■ What to do ■
Each line in the entries that has the word "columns" has to be copied.

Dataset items
....
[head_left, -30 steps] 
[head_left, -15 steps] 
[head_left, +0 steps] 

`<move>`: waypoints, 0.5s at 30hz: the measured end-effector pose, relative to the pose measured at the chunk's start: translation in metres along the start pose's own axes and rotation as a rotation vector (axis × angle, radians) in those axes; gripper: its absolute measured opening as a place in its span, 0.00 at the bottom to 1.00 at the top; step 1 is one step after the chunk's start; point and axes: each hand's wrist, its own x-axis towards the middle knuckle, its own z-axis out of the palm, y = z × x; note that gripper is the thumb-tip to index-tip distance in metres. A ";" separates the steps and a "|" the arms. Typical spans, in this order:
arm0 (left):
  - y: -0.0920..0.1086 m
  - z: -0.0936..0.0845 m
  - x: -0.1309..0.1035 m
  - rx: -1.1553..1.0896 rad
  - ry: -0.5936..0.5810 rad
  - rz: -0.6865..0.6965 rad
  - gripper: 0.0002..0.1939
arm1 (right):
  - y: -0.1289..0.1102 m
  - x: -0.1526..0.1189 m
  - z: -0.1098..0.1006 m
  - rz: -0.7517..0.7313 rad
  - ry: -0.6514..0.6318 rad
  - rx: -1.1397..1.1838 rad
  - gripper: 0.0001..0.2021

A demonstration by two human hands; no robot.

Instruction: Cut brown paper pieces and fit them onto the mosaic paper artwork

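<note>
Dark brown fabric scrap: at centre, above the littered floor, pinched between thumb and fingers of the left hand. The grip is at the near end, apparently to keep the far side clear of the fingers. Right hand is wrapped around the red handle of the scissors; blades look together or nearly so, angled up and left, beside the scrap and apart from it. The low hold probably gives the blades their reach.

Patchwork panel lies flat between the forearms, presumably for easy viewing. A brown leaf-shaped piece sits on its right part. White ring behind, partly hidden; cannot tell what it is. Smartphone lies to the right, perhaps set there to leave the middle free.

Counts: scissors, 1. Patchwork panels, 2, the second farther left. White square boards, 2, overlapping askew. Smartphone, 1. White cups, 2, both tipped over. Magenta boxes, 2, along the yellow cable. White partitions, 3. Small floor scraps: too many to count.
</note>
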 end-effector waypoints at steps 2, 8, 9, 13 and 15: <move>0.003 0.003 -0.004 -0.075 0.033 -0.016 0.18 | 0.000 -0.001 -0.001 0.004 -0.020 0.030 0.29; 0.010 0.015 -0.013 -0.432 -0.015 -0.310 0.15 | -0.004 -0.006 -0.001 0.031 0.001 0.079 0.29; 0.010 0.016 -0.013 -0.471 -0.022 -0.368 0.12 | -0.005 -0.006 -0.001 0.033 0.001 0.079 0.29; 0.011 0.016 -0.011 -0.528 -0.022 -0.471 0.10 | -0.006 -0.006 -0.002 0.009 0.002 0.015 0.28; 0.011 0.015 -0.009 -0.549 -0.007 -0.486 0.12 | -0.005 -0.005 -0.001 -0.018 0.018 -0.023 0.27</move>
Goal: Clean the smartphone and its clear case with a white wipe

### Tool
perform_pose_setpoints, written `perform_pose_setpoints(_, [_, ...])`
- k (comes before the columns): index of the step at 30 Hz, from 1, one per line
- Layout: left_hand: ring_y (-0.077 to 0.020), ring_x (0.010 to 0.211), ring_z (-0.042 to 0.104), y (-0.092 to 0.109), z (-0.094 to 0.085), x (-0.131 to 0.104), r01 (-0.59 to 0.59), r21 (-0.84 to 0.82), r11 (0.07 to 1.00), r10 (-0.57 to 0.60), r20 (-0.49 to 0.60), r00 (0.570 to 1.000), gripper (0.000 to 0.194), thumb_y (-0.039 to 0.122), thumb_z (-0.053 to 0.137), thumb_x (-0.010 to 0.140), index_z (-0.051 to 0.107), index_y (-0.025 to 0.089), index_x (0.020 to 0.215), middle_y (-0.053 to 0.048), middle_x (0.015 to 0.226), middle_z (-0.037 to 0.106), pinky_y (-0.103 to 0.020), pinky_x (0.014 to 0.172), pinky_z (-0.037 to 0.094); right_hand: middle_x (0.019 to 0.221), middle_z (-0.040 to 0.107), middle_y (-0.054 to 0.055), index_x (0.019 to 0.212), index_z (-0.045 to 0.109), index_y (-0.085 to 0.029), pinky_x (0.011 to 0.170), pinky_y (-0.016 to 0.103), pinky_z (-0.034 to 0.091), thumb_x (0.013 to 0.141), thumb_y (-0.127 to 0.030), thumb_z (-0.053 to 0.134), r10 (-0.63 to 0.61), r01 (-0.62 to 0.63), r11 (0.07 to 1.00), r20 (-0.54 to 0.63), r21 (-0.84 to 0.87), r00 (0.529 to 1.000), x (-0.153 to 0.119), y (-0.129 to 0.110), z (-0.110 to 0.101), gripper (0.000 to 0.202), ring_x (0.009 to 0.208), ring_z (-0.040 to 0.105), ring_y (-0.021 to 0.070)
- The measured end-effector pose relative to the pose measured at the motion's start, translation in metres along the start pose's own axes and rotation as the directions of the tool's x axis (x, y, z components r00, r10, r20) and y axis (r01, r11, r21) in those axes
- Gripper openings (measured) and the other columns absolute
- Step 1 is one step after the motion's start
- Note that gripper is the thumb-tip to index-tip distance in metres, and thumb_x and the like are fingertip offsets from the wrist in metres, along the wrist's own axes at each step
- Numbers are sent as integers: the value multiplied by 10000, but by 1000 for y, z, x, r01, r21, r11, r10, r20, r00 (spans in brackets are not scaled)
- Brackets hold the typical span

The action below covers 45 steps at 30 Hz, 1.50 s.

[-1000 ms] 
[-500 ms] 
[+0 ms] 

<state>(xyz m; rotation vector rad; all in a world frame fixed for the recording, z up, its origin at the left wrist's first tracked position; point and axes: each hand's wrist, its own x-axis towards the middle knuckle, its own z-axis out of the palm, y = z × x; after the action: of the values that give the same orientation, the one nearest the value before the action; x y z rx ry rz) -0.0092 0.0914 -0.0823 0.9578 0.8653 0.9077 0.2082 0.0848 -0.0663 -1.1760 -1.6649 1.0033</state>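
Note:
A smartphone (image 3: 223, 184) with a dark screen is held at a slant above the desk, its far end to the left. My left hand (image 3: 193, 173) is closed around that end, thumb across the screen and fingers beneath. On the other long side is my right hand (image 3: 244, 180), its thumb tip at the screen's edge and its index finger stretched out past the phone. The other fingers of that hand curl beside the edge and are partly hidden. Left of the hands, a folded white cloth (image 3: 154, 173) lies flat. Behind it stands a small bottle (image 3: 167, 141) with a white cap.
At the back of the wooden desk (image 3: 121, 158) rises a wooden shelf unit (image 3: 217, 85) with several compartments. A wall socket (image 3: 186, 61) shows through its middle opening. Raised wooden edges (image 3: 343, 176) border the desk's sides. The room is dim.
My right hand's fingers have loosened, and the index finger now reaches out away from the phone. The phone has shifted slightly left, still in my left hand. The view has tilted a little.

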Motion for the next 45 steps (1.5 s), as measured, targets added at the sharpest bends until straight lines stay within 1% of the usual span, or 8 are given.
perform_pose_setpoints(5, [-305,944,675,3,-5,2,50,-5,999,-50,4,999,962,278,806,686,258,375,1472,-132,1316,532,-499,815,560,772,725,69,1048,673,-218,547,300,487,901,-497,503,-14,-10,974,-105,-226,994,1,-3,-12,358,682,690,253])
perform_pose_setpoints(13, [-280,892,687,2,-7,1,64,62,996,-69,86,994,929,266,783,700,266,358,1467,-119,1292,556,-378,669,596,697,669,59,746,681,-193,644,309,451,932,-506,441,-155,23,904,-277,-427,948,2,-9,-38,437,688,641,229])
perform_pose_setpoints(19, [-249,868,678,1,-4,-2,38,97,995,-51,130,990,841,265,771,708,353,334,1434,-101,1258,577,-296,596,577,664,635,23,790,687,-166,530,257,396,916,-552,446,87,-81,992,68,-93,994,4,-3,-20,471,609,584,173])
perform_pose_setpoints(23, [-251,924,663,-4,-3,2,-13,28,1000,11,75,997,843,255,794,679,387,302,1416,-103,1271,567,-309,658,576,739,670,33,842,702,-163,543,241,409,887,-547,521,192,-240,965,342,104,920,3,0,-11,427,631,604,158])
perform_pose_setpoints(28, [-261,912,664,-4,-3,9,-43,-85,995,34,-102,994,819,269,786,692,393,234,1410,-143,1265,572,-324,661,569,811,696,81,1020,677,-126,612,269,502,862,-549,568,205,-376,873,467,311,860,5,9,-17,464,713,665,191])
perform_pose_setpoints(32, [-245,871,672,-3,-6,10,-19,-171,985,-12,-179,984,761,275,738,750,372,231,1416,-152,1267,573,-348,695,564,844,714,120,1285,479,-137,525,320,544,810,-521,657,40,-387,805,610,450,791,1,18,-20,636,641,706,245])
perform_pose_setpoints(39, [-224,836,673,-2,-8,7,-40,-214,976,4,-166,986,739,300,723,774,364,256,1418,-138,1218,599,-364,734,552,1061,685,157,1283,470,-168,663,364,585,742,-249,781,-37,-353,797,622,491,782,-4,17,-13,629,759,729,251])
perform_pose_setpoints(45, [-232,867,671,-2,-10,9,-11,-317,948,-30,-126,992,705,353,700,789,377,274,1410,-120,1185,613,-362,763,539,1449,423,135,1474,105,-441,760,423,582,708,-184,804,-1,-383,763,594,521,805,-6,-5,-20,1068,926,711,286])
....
■ Task solution ■
- k (comes before the columns): index of the step at 30 Hz, from 1, one per line
- Gripper openings (measured) and the other columns absolute

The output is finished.